## TASK STATEMENT
Select, from the data, each line where "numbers" occurs.
(SUPPLIED MATERIAL begins)
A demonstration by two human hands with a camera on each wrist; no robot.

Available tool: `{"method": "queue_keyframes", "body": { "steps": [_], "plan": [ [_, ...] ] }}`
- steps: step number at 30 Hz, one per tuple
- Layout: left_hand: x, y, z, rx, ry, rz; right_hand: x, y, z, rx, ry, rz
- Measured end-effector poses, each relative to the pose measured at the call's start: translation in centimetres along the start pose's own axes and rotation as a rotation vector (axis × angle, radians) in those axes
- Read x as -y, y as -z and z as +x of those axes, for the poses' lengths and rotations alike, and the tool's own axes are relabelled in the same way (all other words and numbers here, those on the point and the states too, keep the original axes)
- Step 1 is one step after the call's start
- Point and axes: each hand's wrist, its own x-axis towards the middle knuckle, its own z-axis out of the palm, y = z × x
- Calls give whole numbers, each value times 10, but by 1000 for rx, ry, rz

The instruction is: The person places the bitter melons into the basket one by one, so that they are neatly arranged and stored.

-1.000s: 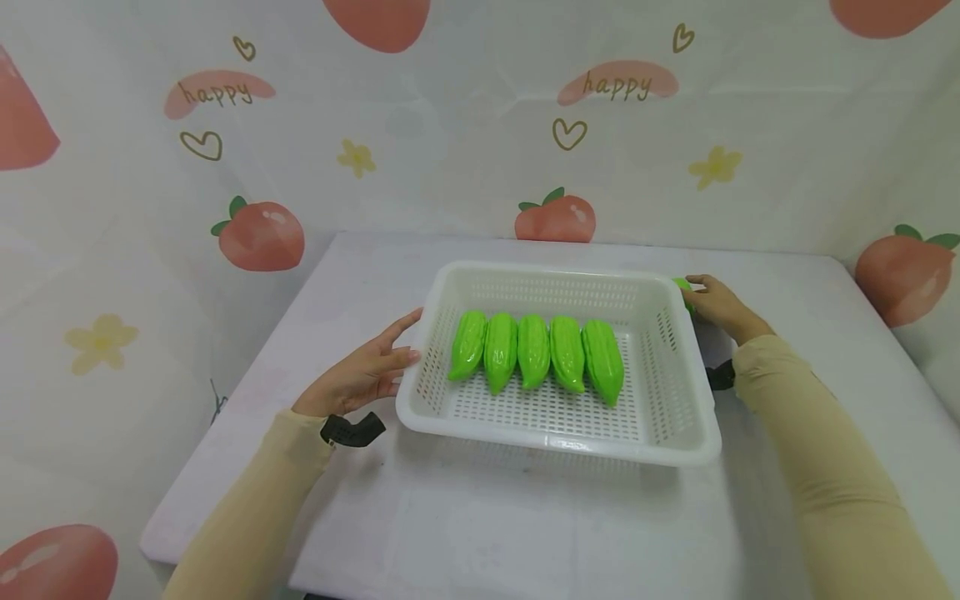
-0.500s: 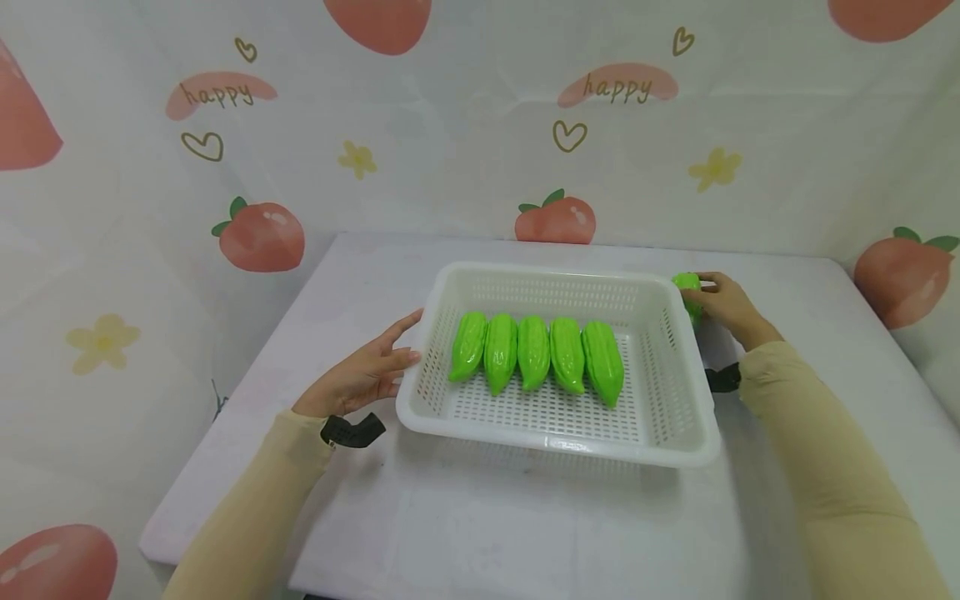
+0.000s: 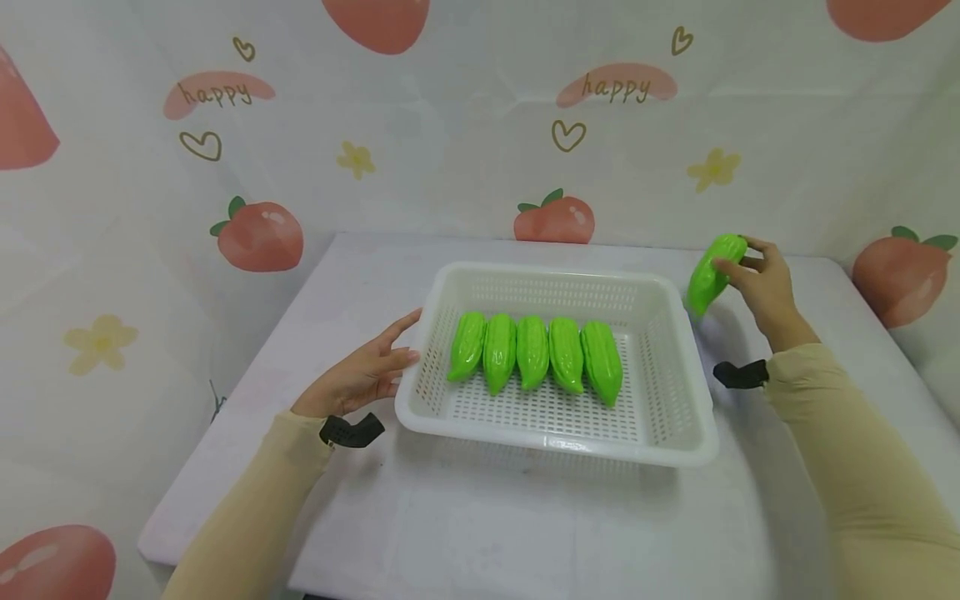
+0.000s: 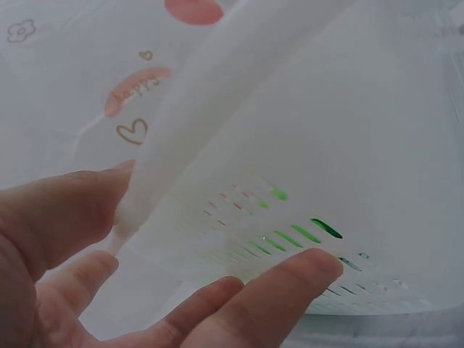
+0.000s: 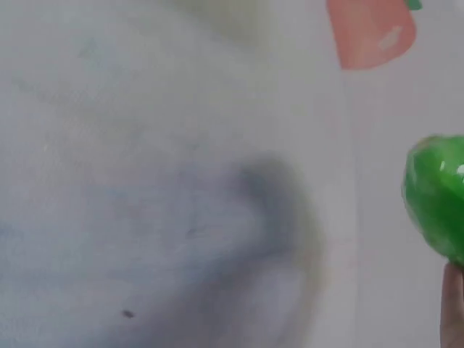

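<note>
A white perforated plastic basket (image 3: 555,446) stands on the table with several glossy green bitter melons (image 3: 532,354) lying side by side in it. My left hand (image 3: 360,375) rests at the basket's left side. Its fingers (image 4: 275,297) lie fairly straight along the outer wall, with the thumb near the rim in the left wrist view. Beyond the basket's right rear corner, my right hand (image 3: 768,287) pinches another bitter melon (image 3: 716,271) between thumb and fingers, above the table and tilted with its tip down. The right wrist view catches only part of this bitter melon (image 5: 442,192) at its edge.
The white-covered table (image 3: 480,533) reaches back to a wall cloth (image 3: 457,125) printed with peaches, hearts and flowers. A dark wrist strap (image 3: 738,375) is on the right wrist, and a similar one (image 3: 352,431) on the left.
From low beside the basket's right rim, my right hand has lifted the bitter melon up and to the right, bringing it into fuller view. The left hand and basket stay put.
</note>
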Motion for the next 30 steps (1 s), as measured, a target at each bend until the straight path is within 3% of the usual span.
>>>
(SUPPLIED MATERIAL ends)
## RESPONSE BELOW
- Read x as -y, y as -z and z as +x of those axes, for the poses' lengths and rotations alike, and the tool's own axes are relabelled in the same way (all other words and numbers here, those on the point and the states too, keep the original axes)
- Calls give whole numbers, each value times 10, but by 1000 for rx, ry, rz

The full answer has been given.